**WHAT YOU NEED TO DO**
Although the data below holds other lines too, output only those from the line with "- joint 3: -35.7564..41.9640" up to and including the line with "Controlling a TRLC", exactly as they appear.
**********
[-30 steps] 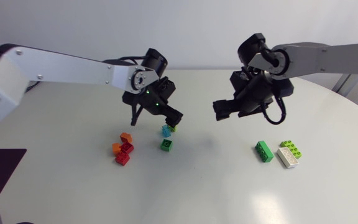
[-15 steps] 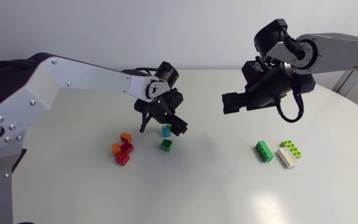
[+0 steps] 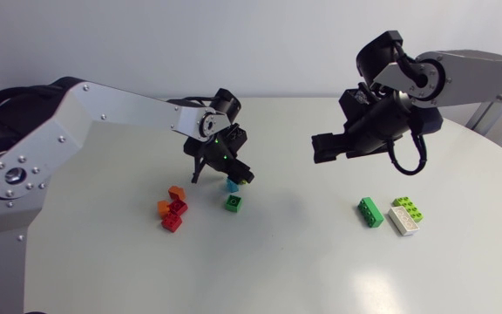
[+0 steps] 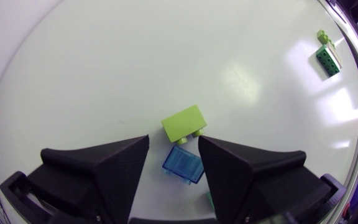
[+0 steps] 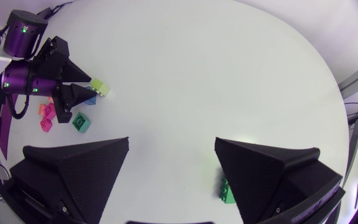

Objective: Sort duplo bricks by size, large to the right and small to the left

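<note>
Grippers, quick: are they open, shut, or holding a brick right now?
Left gripper: open, over the blue brick, not gripping it.
Right gripper: open, holding nothing.

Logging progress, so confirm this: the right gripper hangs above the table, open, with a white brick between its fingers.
Wrong: the right gripper hangs above the table, open, with nothing between its fingers, as the right wrist view shows.

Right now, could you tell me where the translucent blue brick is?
The blue brick lies between the left gripper's open fingers in the left wrist view, next to the lime brick, with a small green brick nearby.
</note>
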Action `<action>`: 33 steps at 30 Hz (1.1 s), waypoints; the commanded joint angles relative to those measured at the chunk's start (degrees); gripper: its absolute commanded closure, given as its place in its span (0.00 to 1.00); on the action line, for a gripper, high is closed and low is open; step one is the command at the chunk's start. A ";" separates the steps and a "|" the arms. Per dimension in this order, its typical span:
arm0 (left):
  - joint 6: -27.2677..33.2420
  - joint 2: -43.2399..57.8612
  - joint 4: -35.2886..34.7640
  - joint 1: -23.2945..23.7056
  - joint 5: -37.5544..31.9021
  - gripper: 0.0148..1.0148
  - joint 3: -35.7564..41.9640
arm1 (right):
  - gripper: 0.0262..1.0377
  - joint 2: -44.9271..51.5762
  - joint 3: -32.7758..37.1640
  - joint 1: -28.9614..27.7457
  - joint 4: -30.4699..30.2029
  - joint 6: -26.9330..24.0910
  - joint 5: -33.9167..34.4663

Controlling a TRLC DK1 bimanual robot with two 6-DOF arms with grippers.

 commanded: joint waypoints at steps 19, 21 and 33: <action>7.74 -27.58 6.89 10.54 0.18 0.55 -33.40 | 0.04 -2.80 -4.60 2.12 0.19 0.99 -0.86; 8.18 -28.28 6.97 9.75 0.26 0.00 -32.17 | 0.04 -2.80 -4.77 2.64 0.27 1.25 -0.86; 3.52 -8.06 4.34 -1.24 0.26 0.03 -7.92 | 0.04 -4.83 -7.41 1.15 0.19 0.99 -0.60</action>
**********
**SOLUTION FOR THIS PROBLEM**
  - joint 3: -35.7564..41.9640
arm1 (right):
  - gripper: 0.0262..1.0377
  - joint 2: -44.9271..51.5762
  - joint 3: -32.7758..37.1640
  - joint 1: -28.9614..27.7457
  - joint 4: -30.4699..30.2029
  - joint 6: -26.9330..24.0910
  - joint 5: -33.9167..34.4663

Controlling a TRLC DK1 bimanual robot with two 6-DOF arms with grippers.

That is the entire output.